エピローグ
 


漆と純の戦いに決着はすでに見えていた。何度も漆の峰打ちを身体中にアザができていた。それは痛々しく血が滲んでいる。外野で見ているだけの遊自も眉をしかめた。
二人の戦いは純の弾切れと響が死んだとの報告、そして元帥は討たれたとの報告によって幕を下ろされた。
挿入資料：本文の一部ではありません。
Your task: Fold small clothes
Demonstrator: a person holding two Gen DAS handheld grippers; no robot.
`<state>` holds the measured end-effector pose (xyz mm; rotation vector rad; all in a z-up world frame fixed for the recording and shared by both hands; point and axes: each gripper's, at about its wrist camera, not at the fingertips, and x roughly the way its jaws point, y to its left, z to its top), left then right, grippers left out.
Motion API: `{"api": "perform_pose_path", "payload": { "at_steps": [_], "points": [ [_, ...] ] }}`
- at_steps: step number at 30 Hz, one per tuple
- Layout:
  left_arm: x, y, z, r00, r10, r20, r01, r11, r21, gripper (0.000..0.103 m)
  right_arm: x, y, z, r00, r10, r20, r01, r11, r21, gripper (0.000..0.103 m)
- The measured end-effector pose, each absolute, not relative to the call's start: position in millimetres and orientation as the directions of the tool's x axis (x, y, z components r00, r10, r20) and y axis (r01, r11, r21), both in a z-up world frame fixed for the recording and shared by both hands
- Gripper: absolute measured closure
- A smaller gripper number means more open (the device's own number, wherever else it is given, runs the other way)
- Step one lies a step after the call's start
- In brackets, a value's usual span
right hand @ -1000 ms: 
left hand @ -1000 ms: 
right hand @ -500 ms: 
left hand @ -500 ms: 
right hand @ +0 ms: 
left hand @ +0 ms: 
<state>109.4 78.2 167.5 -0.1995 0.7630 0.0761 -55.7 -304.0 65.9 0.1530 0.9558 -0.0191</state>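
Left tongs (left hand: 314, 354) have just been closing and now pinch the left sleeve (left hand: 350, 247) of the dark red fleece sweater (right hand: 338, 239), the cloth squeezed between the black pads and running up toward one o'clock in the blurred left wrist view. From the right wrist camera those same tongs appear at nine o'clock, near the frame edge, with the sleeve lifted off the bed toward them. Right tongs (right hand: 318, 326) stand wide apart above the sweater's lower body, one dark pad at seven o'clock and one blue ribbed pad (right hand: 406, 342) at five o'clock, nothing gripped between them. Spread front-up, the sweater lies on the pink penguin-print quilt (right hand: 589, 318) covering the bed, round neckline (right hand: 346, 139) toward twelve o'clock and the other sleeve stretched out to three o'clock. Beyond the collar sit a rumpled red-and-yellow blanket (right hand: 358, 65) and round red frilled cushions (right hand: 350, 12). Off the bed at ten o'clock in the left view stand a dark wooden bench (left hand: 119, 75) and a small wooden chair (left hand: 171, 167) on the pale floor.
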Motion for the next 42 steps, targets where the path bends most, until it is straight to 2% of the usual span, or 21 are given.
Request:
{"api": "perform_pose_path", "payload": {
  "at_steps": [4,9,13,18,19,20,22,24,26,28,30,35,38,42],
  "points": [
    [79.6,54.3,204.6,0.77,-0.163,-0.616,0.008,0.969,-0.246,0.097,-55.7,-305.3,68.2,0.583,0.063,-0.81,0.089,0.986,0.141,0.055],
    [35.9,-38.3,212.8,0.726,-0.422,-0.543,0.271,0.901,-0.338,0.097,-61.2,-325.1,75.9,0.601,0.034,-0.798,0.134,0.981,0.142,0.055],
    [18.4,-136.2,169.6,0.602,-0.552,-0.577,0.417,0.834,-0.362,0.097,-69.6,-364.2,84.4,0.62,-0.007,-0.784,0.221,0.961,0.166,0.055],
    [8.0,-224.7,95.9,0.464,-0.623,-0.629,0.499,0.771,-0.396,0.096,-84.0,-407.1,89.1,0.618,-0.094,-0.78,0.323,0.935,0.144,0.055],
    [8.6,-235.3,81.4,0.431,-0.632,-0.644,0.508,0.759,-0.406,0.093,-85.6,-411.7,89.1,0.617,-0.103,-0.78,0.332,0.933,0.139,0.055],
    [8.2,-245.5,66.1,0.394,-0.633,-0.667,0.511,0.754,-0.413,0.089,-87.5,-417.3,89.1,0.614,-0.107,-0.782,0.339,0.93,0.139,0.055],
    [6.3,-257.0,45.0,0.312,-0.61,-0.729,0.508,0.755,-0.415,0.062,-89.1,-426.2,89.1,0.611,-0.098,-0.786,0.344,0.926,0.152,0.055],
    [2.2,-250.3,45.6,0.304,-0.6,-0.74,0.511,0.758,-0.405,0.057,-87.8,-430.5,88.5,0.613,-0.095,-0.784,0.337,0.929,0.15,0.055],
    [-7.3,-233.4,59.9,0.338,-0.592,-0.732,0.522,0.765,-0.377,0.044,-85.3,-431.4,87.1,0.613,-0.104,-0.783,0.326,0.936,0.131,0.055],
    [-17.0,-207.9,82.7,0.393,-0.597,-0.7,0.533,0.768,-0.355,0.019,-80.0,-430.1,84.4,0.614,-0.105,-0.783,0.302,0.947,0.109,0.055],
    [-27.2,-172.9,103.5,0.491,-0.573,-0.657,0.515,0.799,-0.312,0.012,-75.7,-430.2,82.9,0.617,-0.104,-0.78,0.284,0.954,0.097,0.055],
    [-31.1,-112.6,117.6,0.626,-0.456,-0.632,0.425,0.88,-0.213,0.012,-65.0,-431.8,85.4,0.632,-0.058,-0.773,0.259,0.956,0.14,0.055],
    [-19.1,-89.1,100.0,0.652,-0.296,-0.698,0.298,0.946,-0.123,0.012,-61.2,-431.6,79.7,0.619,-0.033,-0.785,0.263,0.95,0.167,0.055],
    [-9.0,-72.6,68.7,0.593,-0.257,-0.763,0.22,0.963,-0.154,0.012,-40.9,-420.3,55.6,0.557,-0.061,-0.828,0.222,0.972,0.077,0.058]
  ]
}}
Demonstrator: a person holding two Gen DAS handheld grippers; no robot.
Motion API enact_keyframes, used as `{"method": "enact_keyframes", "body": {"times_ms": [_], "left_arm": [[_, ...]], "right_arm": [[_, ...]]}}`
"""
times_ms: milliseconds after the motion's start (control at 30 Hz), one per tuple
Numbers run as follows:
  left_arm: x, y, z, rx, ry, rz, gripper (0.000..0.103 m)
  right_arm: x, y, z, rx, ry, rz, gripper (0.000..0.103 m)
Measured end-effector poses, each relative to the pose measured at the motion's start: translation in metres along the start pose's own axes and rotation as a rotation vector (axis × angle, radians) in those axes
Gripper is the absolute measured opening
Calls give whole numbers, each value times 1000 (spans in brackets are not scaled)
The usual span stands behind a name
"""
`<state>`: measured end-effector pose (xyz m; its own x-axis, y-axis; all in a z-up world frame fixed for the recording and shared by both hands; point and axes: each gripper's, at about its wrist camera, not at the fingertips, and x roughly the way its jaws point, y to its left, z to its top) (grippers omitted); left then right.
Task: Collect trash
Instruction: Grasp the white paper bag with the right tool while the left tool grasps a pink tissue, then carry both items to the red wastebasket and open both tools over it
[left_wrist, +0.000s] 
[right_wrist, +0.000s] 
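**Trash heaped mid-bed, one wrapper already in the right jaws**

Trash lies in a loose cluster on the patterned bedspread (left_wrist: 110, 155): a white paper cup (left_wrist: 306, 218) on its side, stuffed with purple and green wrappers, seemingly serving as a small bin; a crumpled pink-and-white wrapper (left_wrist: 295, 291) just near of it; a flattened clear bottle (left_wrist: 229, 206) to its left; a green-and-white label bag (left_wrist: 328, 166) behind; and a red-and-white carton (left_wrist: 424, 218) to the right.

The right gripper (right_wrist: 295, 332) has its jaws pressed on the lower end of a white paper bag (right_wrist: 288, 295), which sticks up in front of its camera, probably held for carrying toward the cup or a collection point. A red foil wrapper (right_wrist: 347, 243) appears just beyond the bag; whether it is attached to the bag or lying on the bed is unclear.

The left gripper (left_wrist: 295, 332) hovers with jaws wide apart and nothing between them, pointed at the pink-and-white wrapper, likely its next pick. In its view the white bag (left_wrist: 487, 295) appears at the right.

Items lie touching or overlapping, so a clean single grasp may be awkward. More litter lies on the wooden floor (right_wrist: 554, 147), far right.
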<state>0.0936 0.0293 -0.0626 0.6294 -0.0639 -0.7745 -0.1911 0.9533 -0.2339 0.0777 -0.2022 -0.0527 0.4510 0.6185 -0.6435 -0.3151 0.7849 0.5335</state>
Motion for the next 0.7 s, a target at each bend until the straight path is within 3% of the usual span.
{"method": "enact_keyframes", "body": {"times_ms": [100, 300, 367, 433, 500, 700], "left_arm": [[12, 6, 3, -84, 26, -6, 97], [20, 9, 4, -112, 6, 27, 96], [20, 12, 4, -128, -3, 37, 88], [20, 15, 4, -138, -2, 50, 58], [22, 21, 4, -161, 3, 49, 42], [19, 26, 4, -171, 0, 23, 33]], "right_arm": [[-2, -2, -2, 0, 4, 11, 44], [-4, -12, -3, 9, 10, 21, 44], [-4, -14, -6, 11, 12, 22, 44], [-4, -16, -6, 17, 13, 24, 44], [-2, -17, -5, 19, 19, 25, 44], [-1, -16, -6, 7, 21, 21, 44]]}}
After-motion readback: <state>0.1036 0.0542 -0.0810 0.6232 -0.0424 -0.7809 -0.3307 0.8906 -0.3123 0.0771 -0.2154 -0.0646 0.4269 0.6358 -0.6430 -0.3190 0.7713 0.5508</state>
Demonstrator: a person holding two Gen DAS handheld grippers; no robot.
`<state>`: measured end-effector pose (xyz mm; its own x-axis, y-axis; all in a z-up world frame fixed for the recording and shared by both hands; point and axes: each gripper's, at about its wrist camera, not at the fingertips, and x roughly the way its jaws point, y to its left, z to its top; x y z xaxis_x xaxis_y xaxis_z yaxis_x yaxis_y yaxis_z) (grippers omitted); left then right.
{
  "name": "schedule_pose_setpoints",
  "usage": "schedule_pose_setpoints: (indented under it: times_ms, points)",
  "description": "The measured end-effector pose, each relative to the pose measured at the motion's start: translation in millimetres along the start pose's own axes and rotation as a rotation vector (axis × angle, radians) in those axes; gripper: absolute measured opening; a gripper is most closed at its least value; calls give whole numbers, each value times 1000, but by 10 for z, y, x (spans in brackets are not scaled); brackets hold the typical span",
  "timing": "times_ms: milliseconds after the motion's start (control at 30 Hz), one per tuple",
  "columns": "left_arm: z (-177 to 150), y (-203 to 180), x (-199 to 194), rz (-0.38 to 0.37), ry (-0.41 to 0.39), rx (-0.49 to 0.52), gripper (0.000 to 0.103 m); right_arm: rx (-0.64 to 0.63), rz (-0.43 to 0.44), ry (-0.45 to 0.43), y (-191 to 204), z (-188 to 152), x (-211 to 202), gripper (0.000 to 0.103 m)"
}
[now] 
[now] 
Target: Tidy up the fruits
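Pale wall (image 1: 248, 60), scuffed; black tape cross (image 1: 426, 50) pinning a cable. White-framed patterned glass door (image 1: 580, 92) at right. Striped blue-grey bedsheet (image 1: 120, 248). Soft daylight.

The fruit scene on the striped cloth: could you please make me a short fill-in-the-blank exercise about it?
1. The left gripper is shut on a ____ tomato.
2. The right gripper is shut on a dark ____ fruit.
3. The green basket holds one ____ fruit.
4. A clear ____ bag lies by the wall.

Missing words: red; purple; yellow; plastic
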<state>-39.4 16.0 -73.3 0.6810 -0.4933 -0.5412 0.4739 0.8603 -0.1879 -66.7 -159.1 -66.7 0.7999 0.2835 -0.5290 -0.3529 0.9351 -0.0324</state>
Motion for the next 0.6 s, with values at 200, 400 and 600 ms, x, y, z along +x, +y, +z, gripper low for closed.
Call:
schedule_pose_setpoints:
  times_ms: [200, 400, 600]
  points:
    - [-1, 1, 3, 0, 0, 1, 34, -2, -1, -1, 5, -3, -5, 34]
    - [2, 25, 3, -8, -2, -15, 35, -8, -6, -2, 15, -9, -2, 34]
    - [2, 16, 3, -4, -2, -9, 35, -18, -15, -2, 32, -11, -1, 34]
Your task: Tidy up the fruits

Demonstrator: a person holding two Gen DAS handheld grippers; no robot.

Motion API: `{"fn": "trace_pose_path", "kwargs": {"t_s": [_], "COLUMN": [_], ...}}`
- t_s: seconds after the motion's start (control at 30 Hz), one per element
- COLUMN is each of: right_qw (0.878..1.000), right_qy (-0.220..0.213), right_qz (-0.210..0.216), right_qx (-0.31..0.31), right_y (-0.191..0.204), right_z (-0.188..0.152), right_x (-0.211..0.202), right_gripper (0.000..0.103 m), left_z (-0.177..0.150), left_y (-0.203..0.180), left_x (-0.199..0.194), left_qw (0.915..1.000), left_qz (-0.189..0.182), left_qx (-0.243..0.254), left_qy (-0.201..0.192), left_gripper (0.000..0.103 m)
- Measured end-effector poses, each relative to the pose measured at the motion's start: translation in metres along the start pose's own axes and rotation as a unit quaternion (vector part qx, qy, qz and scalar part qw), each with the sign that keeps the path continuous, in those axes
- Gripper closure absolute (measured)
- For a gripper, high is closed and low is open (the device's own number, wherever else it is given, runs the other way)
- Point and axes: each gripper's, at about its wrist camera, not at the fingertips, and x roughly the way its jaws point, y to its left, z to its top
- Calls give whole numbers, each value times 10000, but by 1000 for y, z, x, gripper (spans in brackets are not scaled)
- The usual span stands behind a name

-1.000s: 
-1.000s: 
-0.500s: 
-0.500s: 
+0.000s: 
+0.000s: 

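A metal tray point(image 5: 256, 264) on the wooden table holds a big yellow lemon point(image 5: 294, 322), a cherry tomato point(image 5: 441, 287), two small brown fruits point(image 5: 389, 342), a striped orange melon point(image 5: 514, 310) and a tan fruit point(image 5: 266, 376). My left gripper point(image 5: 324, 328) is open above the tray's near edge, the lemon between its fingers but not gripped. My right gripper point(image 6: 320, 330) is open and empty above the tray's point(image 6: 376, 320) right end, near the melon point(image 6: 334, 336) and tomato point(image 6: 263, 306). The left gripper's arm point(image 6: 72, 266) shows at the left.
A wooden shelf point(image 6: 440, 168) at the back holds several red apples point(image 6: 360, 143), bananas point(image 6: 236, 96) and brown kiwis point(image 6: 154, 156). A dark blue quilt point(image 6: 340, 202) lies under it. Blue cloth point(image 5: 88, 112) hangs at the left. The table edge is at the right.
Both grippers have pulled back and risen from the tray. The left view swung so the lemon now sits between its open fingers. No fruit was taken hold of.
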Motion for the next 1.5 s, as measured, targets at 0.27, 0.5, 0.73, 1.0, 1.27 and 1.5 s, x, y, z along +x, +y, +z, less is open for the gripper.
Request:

わざわざそれだけを言いに血だらけの境があらわれたが、すぐに部屋の中へ戻っていった。漆と純はついさっきまで互いに戦っていたことも忘れて一斉に境の後を追った。
三人が涙を流して泣き散らし、どこで間違ったのだろうと後悔を繰り返す。時よ戻れといくら願っても叶うはずもない。


世界は無情に進み、止まりはしない。どこへ向かうかもわからないまま進んでいく。


事後処理が完了するまで休戦状態となったがやがて和解。軍部は解散。数年たって、世界には平和が訪れてほとんどの人類が歓喜したのだが、素直に喜ぶことができない少年少女だって存在する。
世界は冷たい。
誤解が解けて平和に歓喜する世界の隅で青年のいない生活を彼女たちは一生送る。武器から強制的に手を離され、一方的に手当てを渡されてお払い箱となった少年少女は静かに世界を嫌った。ハッピーエンドに喜ぶ世界の淵で彼女らはバッドエンドを迎えた。

むなしくも、それが世界だった。